As part of the program, high school students from 7 settlements in the periphery will develop and build tiny satellites and launch them into space by the end of 2024. The Ministry of Innovation, Science and Technology is investing about NIS 9 million in this program

Satellite launch event, 13/1/22. Photo: Ronen Horesh, CEO
Satellite launch event, 13/1/22. Photo: Ronen Horesh, Deputy Prime Minister

Tel Aviv University recently won the TBL 2 tender of the Ministry of Innovation, Science and Technology to lead an educational program, in the framework of which high school students from 7 settlements in the periphery will develop and build tiny satellites and launch them into space by the end of 2024. The ministry is investing in this program about 9 million sh "H.

The satellites will be equipped with a detector laboratory produced by the Shurk Nuclear Research Center and will be used for research in areas such as "space weather" monitoring and cosmic radiation. In order to carry out the project, the university will establish R&D centers and clean rooms in schools throughout the country, where the students will build the satellites.

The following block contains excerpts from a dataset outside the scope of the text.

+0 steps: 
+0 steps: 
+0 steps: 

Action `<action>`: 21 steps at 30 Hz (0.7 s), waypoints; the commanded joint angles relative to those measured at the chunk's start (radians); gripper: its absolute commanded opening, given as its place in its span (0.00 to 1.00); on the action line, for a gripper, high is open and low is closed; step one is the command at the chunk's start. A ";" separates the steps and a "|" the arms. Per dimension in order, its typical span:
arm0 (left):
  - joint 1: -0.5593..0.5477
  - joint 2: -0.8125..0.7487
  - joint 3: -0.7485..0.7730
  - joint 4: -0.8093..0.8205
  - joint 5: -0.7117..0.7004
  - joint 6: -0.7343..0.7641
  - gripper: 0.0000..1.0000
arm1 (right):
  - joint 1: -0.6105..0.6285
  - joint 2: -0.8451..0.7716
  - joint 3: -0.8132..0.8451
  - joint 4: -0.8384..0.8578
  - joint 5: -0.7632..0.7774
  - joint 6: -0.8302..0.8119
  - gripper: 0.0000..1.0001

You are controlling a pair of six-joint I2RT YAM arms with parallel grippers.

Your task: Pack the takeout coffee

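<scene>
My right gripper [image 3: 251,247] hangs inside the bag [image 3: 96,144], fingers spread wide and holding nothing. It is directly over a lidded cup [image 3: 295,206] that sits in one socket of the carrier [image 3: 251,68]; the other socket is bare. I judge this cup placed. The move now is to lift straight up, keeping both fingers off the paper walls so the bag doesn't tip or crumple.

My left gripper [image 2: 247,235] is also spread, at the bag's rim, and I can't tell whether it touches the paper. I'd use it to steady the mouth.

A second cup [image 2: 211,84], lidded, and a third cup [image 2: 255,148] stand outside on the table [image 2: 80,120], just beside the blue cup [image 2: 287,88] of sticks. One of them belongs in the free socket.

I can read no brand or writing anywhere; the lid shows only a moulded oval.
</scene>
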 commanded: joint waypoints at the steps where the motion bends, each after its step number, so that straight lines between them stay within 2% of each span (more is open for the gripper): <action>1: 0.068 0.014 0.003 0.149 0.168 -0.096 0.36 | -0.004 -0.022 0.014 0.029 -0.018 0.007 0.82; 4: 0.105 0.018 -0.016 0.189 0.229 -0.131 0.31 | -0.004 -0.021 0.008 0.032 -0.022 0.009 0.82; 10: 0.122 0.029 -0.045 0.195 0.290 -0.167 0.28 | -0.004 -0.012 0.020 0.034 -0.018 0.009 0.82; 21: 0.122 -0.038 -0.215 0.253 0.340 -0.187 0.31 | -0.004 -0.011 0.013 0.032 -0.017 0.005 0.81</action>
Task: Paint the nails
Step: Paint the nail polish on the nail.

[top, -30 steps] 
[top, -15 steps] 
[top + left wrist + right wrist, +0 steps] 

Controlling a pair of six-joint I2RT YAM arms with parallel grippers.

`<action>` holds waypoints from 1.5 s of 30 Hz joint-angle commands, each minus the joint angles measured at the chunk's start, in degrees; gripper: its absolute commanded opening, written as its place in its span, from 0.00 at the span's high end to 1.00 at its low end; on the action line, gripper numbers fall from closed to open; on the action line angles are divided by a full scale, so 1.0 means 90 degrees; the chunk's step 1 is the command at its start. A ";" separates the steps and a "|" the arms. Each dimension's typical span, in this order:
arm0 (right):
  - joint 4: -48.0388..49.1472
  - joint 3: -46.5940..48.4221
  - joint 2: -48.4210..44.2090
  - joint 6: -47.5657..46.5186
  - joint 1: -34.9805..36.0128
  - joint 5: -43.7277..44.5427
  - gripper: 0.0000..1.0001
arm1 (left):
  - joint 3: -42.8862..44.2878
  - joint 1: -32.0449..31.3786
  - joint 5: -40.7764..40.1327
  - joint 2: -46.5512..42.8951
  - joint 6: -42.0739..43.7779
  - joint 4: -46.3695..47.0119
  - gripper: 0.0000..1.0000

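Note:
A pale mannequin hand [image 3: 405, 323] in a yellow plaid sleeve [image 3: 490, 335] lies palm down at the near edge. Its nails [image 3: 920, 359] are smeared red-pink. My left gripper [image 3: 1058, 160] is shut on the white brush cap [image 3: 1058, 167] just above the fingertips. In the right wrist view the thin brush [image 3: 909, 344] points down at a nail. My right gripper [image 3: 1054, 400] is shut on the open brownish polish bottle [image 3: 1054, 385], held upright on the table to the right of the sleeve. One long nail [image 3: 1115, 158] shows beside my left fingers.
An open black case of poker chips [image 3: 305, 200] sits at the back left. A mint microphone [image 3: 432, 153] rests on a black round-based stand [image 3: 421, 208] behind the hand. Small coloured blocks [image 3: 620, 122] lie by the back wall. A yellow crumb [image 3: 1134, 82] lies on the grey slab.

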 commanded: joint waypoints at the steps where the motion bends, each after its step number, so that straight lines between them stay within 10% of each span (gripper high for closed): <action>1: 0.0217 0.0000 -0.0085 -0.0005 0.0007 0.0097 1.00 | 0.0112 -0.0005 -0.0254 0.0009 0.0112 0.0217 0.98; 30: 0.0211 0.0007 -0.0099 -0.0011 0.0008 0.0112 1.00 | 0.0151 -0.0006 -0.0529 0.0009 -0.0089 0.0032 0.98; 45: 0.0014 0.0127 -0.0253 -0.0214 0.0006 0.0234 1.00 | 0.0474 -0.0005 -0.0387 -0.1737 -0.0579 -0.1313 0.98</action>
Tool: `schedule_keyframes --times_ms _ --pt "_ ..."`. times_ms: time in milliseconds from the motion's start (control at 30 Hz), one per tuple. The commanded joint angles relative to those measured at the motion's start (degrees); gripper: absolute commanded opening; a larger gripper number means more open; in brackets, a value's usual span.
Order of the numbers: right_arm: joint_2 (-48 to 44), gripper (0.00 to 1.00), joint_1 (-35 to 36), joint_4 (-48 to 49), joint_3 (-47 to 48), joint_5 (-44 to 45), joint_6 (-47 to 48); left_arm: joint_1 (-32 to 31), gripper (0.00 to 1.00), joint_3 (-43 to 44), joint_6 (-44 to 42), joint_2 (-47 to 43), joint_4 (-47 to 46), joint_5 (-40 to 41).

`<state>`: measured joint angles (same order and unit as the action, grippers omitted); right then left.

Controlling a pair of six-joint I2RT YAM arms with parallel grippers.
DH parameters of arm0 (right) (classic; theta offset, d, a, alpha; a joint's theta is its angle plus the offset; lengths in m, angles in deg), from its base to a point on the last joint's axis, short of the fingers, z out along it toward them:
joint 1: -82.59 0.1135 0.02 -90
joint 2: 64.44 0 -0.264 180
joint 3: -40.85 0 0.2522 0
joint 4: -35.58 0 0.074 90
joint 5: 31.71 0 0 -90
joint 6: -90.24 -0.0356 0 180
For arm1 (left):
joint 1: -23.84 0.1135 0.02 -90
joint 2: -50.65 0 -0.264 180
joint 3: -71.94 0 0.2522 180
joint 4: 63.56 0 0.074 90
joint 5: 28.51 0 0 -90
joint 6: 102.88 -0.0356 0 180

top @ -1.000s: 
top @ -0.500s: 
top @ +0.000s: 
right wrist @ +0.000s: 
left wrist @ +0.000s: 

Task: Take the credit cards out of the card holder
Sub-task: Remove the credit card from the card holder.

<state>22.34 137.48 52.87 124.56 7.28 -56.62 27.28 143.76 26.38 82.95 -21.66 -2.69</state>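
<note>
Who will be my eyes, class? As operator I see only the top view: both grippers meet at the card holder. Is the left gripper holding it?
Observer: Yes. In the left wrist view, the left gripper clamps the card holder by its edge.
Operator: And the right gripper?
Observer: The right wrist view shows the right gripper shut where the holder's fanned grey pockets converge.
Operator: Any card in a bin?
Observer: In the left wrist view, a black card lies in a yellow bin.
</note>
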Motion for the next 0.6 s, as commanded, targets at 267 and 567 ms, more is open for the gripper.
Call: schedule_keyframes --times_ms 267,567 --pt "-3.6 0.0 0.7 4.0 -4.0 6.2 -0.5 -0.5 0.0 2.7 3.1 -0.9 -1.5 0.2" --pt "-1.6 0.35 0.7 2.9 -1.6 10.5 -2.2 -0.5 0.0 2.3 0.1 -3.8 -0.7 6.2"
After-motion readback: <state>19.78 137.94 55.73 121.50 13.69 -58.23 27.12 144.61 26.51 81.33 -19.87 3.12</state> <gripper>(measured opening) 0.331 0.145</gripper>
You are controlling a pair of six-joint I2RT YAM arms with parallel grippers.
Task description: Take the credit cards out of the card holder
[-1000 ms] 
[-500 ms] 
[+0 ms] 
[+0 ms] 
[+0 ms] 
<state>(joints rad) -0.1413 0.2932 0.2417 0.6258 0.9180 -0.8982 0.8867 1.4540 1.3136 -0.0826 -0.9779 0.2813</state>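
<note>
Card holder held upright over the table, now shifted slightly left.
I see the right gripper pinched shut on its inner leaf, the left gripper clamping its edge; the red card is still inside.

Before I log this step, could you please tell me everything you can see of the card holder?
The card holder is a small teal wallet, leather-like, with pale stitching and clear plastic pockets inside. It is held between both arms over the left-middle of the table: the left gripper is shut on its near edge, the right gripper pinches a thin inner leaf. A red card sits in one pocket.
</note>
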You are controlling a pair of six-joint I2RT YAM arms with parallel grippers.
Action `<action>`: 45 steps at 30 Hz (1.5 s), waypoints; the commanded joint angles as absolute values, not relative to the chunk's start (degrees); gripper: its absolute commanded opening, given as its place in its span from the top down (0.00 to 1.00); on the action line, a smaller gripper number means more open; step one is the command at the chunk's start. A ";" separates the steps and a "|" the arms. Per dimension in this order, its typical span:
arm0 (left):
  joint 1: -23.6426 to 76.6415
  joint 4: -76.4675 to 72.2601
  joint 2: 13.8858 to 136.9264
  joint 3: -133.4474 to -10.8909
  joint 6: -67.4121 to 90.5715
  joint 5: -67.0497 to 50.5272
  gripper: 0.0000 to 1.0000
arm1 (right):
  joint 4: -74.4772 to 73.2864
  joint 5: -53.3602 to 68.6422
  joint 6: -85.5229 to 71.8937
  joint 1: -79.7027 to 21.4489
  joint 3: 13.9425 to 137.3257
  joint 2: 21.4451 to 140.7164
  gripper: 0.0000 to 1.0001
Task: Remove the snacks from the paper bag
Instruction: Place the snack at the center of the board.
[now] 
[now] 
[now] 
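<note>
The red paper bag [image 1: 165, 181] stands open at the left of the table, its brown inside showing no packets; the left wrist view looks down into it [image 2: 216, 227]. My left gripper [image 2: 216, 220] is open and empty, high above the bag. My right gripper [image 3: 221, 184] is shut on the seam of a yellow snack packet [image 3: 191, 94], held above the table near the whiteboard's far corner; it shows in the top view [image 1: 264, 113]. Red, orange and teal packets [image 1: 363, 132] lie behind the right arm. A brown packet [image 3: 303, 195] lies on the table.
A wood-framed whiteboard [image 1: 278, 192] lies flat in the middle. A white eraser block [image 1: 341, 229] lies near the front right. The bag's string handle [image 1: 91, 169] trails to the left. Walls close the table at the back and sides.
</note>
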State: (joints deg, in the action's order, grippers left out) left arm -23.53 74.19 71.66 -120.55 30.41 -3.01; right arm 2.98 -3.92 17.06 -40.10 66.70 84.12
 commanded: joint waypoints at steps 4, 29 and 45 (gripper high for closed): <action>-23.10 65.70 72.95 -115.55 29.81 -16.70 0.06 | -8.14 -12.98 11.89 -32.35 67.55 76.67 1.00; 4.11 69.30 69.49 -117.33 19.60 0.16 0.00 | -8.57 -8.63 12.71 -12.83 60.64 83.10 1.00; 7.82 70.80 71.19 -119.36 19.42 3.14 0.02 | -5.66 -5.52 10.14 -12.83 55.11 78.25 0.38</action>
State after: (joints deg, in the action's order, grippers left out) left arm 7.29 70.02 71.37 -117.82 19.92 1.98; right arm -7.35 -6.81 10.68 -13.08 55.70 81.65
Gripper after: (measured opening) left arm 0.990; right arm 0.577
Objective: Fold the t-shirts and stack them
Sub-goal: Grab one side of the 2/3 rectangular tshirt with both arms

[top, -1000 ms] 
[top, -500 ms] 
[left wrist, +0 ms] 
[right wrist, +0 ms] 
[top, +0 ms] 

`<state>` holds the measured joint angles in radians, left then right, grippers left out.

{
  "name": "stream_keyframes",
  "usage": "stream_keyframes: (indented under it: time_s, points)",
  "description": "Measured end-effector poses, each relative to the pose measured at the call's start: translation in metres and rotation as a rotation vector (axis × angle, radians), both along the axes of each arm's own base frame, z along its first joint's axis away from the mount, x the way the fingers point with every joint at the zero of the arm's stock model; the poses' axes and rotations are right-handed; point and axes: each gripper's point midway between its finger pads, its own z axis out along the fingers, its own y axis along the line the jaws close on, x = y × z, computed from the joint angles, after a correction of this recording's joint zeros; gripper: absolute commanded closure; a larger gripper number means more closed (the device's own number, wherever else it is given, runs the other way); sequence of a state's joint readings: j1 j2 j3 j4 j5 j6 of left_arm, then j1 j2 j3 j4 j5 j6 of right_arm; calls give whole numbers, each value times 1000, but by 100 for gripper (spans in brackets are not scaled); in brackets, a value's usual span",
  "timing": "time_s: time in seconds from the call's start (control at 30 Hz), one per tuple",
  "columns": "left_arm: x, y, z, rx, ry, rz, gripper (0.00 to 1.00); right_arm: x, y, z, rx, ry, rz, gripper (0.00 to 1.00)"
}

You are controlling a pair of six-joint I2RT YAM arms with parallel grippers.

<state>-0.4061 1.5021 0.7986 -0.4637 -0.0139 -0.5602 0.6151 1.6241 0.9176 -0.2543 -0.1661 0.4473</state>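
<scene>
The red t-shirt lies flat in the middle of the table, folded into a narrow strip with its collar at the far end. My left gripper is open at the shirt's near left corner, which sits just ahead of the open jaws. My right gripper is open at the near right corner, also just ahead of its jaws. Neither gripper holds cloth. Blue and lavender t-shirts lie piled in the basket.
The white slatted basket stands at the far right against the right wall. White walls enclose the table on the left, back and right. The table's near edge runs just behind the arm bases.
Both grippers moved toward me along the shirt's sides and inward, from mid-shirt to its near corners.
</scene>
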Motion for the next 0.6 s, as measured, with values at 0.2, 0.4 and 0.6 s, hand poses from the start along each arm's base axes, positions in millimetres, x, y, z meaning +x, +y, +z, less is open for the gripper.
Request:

The project will be managed by the Center for Nanosatellites led by Prof. Meir Ariel, and will integrate students and researchers from the Faculties of Engineering and Exact Sciences, both in carrying out the engineering R&D and in the scientific research. Tel Aviv University is at the forefront of research in the fields of "new space", and the university center has already launched 3 tiny scientific satellites into space in less than two years. 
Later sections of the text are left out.